Team to study effect of air quality on lungs

Published: Tuesday, Jan. 9 2007 1:35 a.m. MST

Health and education experts are teaming up to study the effect of air quality on the lung function of elementary-age children in Cache County.

Monday, the Bear River Health Department, the Utah Asthma Task Force, and parents, educators and students at Greenville Elementary School in North Logan kicked off a lung-function study. Each school day, interns from Utah State University and folks from the health department will test the lungs of more than 100 student volunteers just before they head outside to play and right after, said Dr. Edward Redd, health department deputy director. The study also includes documenting the difference in air quality outdoors and in the school.

Half the children in the study have asthma and half don't. By next fall, officials hope to have some solid answers on what impact air quality has on children's respiratory health.

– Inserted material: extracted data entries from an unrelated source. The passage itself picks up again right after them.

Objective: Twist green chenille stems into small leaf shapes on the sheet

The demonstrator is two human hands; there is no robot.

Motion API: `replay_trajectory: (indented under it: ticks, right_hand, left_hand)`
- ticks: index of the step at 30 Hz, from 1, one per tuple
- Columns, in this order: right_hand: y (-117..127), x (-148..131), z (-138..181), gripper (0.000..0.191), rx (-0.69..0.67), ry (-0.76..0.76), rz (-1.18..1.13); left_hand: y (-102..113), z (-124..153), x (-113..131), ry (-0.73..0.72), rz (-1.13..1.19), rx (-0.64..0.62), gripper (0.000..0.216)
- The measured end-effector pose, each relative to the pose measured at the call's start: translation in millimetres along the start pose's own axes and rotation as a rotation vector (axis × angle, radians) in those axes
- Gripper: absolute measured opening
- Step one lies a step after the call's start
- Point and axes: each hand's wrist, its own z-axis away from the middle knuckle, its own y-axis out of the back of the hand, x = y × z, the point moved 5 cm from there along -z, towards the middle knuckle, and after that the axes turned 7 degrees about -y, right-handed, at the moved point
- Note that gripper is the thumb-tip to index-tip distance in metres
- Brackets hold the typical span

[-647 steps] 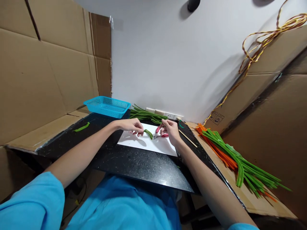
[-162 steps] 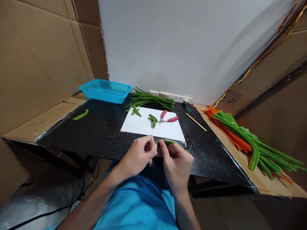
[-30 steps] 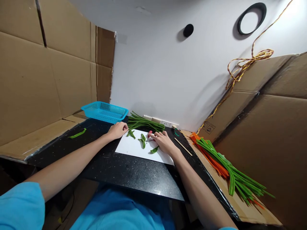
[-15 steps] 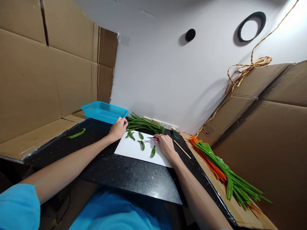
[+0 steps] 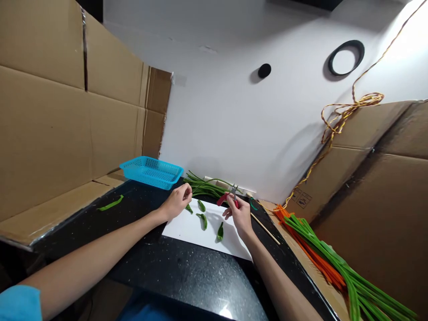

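Note:
My right hand (image 5: 240,213) is closed on red-handled pliers (image 5: 233,191), jaws up, raised over the right side of a white sheet (image 5: 190,233). My left hand (image 5: 177,203) is pinched closed above the sheet's left edge; whatever is in its fingers is too small to make out. Between the hands, several green leaf shapes (image 5: 202,221) lie on the sheet, one of them partly hidden by the left hand. Just behind, a bundle of thin green stems (image 5: 203,187), apparently pipe cleaners, rests against the wall, one stem arching above the others.
A blue perforated basket (image 5: 150,174) stands at the back left, and a green strip (image 5: 111,204) lies before it. A wooden stick (image 5: 265,228) is right of the sheet. Orange strands (image 5: 310,254) and light-green strands (image 5: 347,267) lie along the right. Cardboard panels (image 5: 43,142) flank the black tabletop (image 5: 187,263).
The right hand has lifted off the sheet, raising the pliers upright into view. The left hand stays pinched, now over the sheet's left edge. The camera view has tilted upward.

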Motion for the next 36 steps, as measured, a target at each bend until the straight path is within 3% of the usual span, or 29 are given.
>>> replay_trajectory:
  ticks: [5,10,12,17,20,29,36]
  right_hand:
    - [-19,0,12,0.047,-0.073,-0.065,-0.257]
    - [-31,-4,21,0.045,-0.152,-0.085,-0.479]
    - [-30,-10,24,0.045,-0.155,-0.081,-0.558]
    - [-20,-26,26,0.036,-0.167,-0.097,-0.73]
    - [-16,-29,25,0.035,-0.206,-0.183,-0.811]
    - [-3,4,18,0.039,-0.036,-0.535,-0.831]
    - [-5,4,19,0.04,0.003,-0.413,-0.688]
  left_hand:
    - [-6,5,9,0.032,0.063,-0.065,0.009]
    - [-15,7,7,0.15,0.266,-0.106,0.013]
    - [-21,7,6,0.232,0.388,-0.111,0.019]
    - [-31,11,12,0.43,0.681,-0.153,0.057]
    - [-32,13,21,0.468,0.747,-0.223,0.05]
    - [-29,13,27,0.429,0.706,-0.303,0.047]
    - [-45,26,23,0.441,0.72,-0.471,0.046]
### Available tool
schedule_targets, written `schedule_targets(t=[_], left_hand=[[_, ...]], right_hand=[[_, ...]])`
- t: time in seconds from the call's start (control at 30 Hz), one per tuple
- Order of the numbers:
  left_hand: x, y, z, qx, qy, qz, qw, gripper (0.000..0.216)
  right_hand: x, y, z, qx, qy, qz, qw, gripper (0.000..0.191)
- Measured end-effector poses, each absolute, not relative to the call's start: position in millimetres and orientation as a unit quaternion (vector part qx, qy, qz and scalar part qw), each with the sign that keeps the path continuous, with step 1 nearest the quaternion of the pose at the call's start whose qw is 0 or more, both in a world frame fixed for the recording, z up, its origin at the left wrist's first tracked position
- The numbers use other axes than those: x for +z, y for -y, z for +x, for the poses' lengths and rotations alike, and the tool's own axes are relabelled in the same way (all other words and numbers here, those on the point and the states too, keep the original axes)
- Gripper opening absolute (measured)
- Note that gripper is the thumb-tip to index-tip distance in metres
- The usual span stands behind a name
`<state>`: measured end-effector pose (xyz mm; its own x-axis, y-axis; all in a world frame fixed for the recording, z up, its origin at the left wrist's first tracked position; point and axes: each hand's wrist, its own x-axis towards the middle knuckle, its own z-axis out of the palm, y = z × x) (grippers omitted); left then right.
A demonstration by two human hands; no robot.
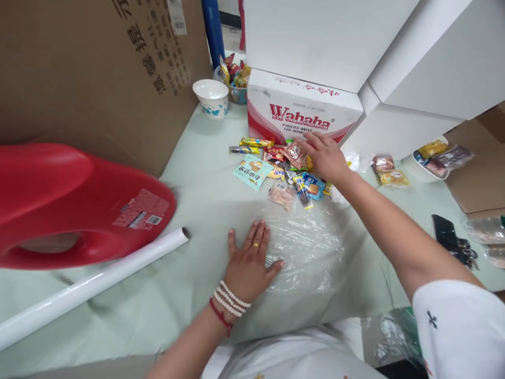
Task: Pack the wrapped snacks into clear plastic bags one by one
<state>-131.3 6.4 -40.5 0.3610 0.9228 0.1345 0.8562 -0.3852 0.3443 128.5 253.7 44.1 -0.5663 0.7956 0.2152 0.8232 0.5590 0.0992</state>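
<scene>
My left hand (249, 263) lies flat with spread fingers on the left side of a clear plastic bag (305, 247) on the table. Beyond the bag is a pile of small wrapped snacks, among them a light-blue packet (252, 171), a blue packet (313, 185), a pink see-through packet (281, 195) and a reddish-brown packet (295, 155). Over the right side of this pile reaches my right hand (324, 158), its fingers stretched out beside the reddish-brown packet. The undersides of its fingers are hidden, and I cannot tell whether they touch a packet.
Behind the snacks stands a Wahaha water box (303, 110). A paper bowl (212, 97) and a snack-filled tub (238, 93) are at back left. A red plastic container (79, 205) and a white roll (98, 284) lie left. Another snack bowl (424, 171) and black clips (453, 243) sit right.
</scene>
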Motion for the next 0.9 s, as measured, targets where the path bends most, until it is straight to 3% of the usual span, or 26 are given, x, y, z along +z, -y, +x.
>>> schedule_targets(t=[0.13, 0.27, 0.37, 0.47, 0.57, 0.63, 0.73, 0.83, 0.9], left_hand=[[-40.3, 2.6, -131.0, 0.157, -0.548, 0.814, 0.111, 0.078], [-40.6, 23.5, -123.7, 0.153, -0.551, 0.813, 0.113, 0.074], [-39.8, 35.9, -119.0, 0.150, -0.551, 0.811, 0.125, 0.075], [-39.1, 40.2, -118.2, 0.145, -0.548, 0.813, 0.135, 0.082], [-38.7, 39.9, -118.6, 0.131, -0.545, 0.817, 0.132, 0.092], [-38.2, 39.4, -118.2, 0.120, -0.547, 0.819, 0.126, 0.098], [-37.5, 38.9, -116.3, 0.104, -0.550, 0.820, 0.117, 0.105], [-37.5, 38.4, -114.3, 0.091, -0.554, 0.820, 0.114, 0.112], [-38.4, 38.2, -113.6, 0.091, -0.561, 0.815, 0.113, 0.112]], right_hand=[[42.3, -298.2, 110.6, -0.055, 0.918, -0.392, 0.000, 0.044], [64.8, -267.1, 126.9, 0.026, 0.880, -0.452, 0.140, 0.054], [82.2, -215.8, 144.8, 0.215, 0.846, -0.439, 0.214, 0.051], [80.3, -163.8, 153.1, 0.454, 0.819, -0.336, 0.100, 0.041], [60.3, -124.6, 145.5, 0.556, 0.791, -0.254, -0.031, 0.043], [46.2, -107.0, 136.3, 0.506, 0.812, -0.284, -0.050, 0.046], [34.0, -86.9, 128.1, 0.301, 0.869, -0.393, 0.008, 0.053], [27.6, -68.0, 130.0, 0.183, 0.915, -0.357, 0.039, 0.069], [21.7, -56.7, 132.8, 0.170, 0.931, -0.322, 0.026, 0.065]])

For years, pediatricians and health officials have wondered how much 15 to 30 minutes outdoors in poor-quality air affects a child's lung function. But there is little actual research to fall back on. In 2004, health officials issued some guidance to schools, suggesting students should remain indoors during days with very poor air quality. But health and school officials also recognize the importance of getting outside and playing hard from an exercise and brain-stimulation perspective.

The study is one of several attempts to understand children and air quality, with an eye to guiding policy, said Libbey Chuy, health program specialist in the Utah Department of Health's asthma program.

From December 2004 to March 2005, similar measurements were taken at Hawthorne Elementary in Salt Lake City, where the Department of Environmental Quality already had an air-quality monitor placed. They added other monitors inside the school. Their efforts showed air quality inside was about three times better than that outdoors, Chuy says.

Last year, from January to March, two pediatricians led an effort to measure the lung function of about 60 students before and after playing outside at Hawthorne. The results should be available soon, Chuy said.

Parents were so interested in having their children participate in the North Logan study that the number of participants had to be capped, Redd said, in part because of manpower and time constraints. They have two minutes before and after the lunch recess with each student to get the respiratory data.